Peu avant l’ouverture du Conseil, le gouvernement Charest décide de convoquer, à Québec, les représentants des quatre groupes d’associations d’étudiantes et d’étudiants, les chefs des centrales syndicales, les recteurs d’université et de la Fédération des cégeps, avec le négociateur en chef du gouvernement ainsi que les ministres Line Beauchamp et Michelle Courchesne, pour conclure une entente de principe visant un retour à la normale. Les représentantes et représentants entament des pourparlers en fin d’après-midi.

Au même moment, à Victoriaville, plusieurs dizaines d’autobus remplis de manifestantes et manifestants se rendent sur place, à environ un à deux kilomètres du palais des congrès.

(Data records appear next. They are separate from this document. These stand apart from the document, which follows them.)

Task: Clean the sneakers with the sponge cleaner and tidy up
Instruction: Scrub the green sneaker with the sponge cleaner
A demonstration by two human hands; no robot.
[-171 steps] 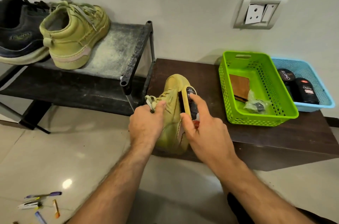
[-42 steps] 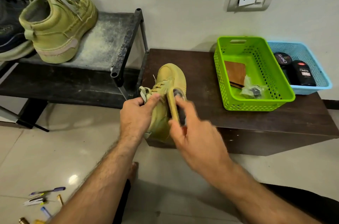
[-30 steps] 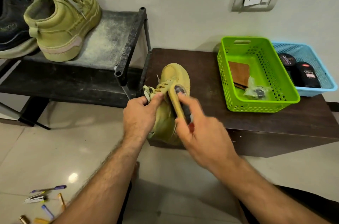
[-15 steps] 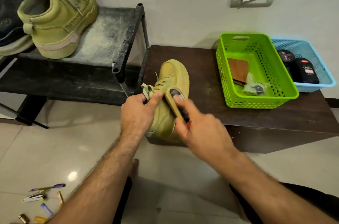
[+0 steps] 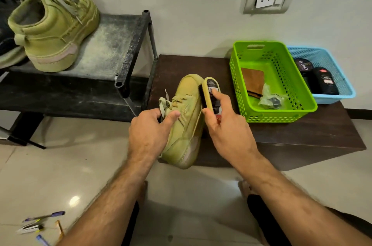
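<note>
An olive-green sneaker (image 5: 186, 116) stands on the front left corner of the dark brown table (image 5: 302, 137), toe pointing away from me. My left hand (image 5: 150, 132) grips its collar by the laces, thumb lying on the upper. My right hand (image 5: 225, 126) holds the sponge cleaner (image 5: 211, 94), a tan oval block with a dark label, against the sneaker's right side near the toe; my forefinger lies along its back. The matching sneaker (image 5: 54, 30) stands on the black shoe rack (image 5: 112, 48) at the upper left.
A green basket (image 5: 302, 108) with a brown wallet and a small plastic bag stands on the table's right; a blue basket (image 5: 346, 92) with dark polish containers is behind it. A black shoe (image 5: 8, 44) sits at the rack's far left. Pens (image 5: 40, 223) lie on the tiled floor.
My right hand has slid the sponge cleaner forward along the sneaker's right side, from mid-shoe toward the toe. My left hand keeps its grip on the collar.
</note>
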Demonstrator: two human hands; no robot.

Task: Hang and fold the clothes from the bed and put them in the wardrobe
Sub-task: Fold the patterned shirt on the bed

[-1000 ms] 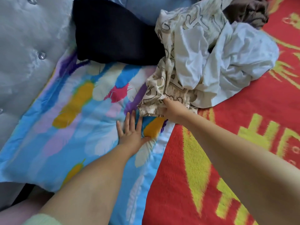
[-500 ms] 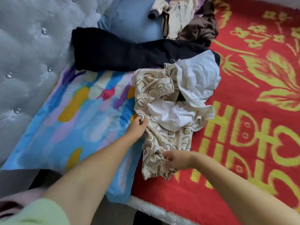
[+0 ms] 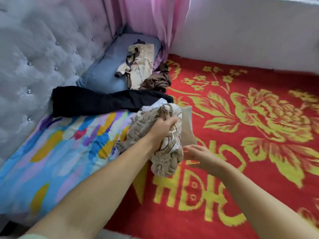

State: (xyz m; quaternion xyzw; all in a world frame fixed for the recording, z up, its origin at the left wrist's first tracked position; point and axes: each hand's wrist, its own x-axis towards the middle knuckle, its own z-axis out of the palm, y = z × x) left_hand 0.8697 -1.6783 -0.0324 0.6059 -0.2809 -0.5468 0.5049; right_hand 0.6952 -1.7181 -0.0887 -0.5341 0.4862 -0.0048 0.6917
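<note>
Bed takes most of the room seen here, covered by a red blanket (image 3: 224,195) with yellow flower and letter pattern. Grey tufted headboard (image 3: 43,57) with shiny studs stands along the bed's left side. Pink curtain (image 3: 146,19) hangs in the corner beyond the headboard. White wall (image 3: 250,37) runs along the bed's far edge. Blue pillow (image 3: 101,73) against the headboard near the curtain; multicolour patterned pillow (image 3: 51,152) nearer. Soft daylight, even.
</note>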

Elles et ils marchent jusqu’à ce lieu où se tenait le Conseil et, moins d’une heure après le début des manifestations, il y a des affrontements entre des manifestantes et manifestants et l’escouade anti-émeute de la Sûreté du Québec. Les négociations à Québec sont alors brièvement interrompues pour permettre aux leaders étudiants de lancer un appel au calme, avec diffusion immédiate jusque sur les réseaux sociaux.

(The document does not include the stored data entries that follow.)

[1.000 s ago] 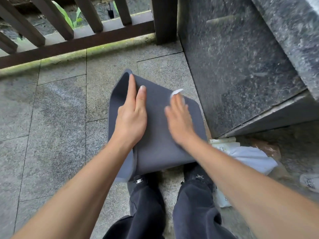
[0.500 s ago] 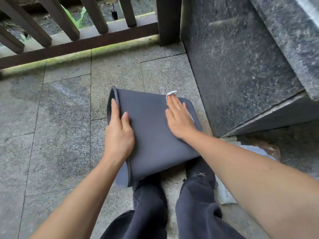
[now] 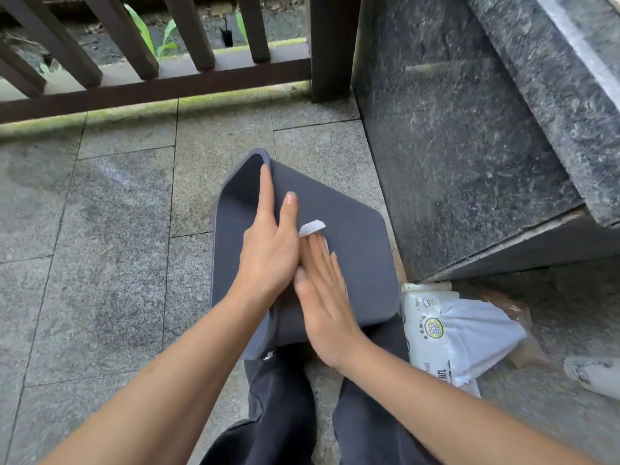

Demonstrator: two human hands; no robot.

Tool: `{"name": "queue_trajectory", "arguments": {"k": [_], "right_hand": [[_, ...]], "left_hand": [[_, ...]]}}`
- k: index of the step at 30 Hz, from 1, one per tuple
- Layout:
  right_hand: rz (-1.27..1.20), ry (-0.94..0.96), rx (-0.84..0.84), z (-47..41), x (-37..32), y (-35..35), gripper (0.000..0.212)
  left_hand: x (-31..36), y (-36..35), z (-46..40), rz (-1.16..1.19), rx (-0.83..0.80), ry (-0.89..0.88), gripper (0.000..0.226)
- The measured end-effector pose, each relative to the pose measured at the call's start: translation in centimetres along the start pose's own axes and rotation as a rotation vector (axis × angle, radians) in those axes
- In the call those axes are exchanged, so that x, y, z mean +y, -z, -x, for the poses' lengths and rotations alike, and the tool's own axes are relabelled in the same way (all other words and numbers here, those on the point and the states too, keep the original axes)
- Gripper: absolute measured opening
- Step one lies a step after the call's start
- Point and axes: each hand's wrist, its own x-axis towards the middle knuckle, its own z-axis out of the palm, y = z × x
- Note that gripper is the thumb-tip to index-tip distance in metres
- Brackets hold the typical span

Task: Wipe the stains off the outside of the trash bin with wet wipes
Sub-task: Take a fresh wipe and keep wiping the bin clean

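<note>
A dark grey trash bin (image 3: 352, 263) lies on its side on the paved stone floor (image 3: 110, 250), seen from above by the person working on it. Its open mouth faces left and away, and its near end rests against the person's dark trousers (image 3: 285, 407).

The left hand (image 3: 268, 253) lies flat on the bin's upper side beside the rim, fingers (image 3: 266, 193) straight and stretched toward the far edge, holding nothing. Just beside it and touching it, the right hand (image 3: 323, 297) presses a white wet wipe (image 3: 312, 227) flat against the bin's outer wall, fingers straight and close together; only a corner of the wipe shows past the fingertips.

To the right of the bin, on the floor, lies a white pack of wipes (image 3: 432, 325) with a white plastic bag (image 3: 479, 333) partly over it, both close to the bin's base. Behind them rises a dark polished stone block (image 3: 453, 146). Along the far edge of the floor runs a dark brown railing (image 3: 151, 92), with green leaves (image 3: 161, 38) visible between its bars.
</note>
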Motion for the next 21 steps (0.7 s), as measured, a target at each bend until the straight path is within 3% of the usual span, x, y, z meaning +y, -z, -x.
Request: {"name": "queue_trajectory", "arguments": {"k": [6,16,21], "right_hand": [[-0.214,0.034,0.009,-2.9,-1.2,2.0,0.047],[-0.096,0.137,0.058,-9.6,0.1,3.7,0.059],[-0.045,-0.028,0.093,-12.8,3.0,5.6,0.049]], "left_hand": [[1.3,-0.8,-0.5,-0.019,-0.072,-0.052,0.049],[0.7,-1.7,-0.8,-0.079,-0.028,-0.14,0.057],[1.1,-1.6,-0.5,-0.089,-0.014,-0.13,0.058]]}}
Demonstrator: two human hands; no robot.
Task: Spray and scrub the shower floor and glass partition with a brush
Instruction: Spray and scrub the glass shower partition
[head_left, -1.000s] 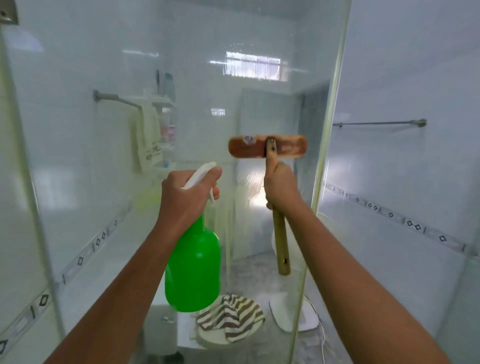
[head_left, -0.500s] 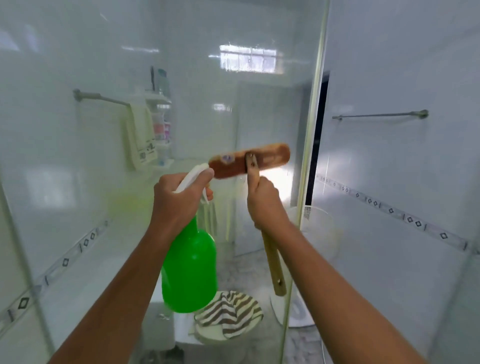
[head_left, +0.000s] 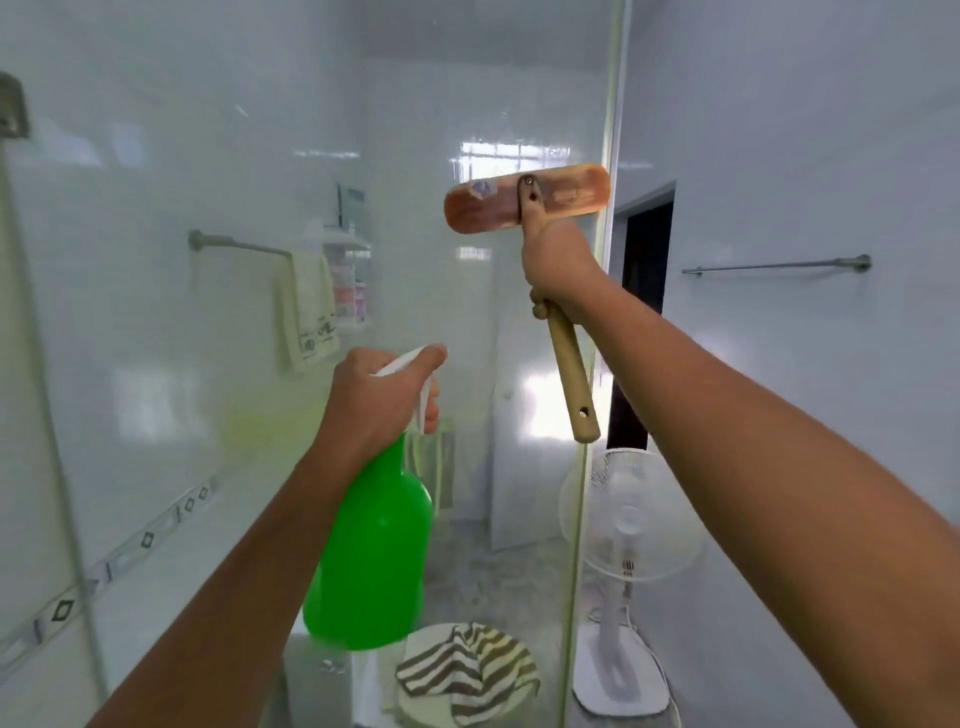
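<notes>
A glass partition (head_left: 218, 332) fills the left and middle of the view, its metal edge running down at the right. My left hand (head_left: 376, 402) grips the white trigger head of a green spray bottle (head_left: 371, 556), which hangs below my fist in front of the glass. My right hand (head_left: 558, 270) grips the wooden handle of a scrubbing brush (head_left: 527, 200), thumb along the shaft. The brush's flat wooden head lies against the glass high up, near the edge, tilted slightly. The handle's end sticks out below my fist.
Behind the glass are a towel bar with a pale towel (head_left: 306, 306), a shelf of bottles (head_left: 350, 280), and a striped cloth (head_left: 467, 670) on a white seat low down. A white standing fan (head_left: 631, 525) stands right of the glass edge. A bar (head_left: 774, 266) crosses the right wall.
My right hand has lifted the brush up and to the right across the glass, after a dip lower and leftward. The left hand with the spray bottle stays in about the same place.
</notes>
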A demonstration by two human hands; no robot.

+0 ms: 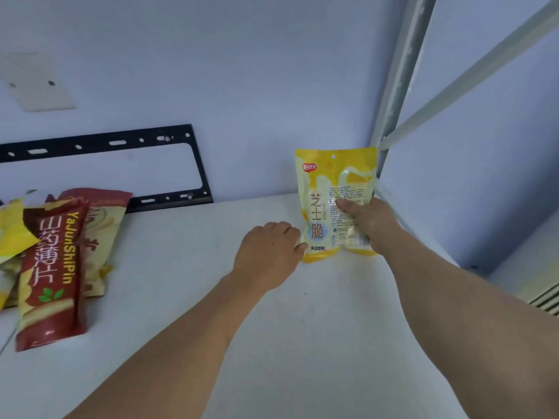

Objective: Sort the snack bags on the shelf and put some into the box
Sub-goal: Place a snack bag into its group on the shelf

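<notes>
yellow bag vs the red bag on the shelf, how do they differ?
Pose: the yellow bag stands upright at the back right corner of the shelf; the red bag lies flat at the left, on other bags.
Shape: the yellow bag is short and wide; the red bag is long and narrow.
Contact: the right hand holds the yellow bag and the left hand touches its edge; nothing holds the red bag.
Both are sealed snack bags.

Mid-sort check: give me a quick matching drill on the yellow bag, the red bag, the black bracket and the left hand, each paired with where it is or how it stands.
1 yellow bag
2 red bag
3 black bracket
4 left hand

A fixed to the wall
B lying flat on the shelf
C upright, gripped by the right hand
D fingers curled against the bag's edge

1-C, 2-B, 3-A, 4-D
</notes>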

Les affrontements font plusieurs blessés, incluant 3 policiers. Deux manifestants blessés reposent dans un état critique à l’hôpital, dont un étudiant qui perd l’usage d’un œil.

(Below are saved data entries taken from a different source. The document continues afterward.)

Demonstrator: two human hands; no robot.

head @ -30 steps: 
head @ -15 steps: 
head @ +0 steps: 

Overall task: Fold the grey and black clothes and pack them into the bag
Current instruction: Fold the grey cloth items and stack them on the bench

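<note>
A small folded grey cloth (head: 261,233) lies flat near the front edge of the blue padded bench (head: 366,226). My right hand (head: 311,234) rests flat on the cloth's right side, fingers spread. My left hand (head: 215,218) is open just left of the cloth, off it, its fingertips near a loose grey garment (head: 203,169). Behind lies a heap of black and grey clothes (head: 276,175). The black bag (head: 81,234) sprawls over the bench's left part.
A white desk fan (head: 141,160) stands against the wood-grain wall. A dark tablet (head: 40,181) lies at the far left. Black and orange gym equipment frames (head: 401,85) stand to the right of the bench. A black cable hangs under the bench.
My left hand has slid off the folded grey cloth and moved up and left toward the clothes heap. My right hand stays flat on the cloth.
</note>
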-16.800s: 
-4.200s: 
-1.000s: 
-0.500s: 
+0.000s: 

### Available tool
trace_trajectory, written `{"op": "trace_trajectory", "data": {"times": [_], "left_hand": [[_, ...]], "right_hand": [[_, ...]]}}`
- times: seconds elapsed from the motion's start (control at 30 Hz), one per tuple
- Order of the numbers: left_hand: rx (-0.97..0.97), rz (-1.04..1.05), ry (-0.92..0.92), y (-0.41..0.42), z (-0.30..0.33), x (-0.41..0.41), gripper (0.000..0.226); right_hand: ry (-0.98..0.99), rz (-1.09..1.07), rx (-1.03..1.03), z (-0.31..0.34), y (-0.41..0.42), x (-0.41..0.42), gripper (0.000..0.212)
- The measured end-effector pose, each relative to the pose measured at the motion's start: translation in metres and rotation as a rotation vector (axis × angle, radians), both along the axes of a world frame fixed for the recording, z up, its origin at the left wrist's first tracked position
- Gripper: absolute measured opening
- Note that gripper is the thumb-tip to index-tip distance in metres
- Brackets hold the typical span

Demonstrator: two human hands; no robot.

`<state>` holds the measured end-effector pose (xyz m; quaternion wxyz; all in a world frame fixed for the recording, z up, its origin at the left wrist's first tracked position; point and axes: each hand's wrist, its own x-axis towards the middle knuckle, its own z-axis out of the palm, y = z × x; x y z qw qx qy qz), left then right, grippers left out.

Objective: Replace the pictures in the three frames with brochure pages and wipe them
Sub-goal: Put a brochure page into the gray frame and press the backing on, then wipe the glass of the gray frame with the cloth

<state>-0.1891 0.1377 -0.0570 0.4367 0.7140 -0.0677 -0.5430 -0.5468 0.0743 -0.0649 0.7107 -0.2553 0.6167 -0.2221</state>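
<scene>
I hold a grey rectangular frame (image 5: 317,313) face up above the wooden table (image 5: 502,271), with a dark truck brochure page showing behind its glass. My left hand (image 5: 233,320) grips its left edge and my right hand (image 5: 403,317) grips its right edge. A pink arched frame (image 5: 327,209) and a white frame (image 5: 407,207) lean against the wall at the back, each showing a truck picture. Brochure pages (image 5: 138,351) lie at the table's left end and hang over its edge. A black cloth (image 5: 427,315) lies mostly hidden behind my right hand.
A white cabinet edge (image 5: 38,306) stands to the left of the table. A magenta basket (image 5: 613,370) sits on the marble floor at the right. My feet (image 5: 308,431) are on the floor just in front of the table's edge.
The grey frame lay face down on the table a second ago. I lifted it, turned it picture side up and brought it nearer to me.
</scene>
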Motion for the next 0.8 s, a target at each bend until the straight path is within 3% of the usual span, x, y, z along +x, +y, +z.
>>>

Quelques jours plus tard, deux partis d’opposition, Québec solidaire et le Parti québécois réclament, en vain, la tenue d’une enquête publique indépendante sur le comportement policier lors de la manifestation de Victoriaville. Le ministre de la Sécurité publique, Robert Dutil, leur réplique de s’en remettre au commissaire à la déontologie policière.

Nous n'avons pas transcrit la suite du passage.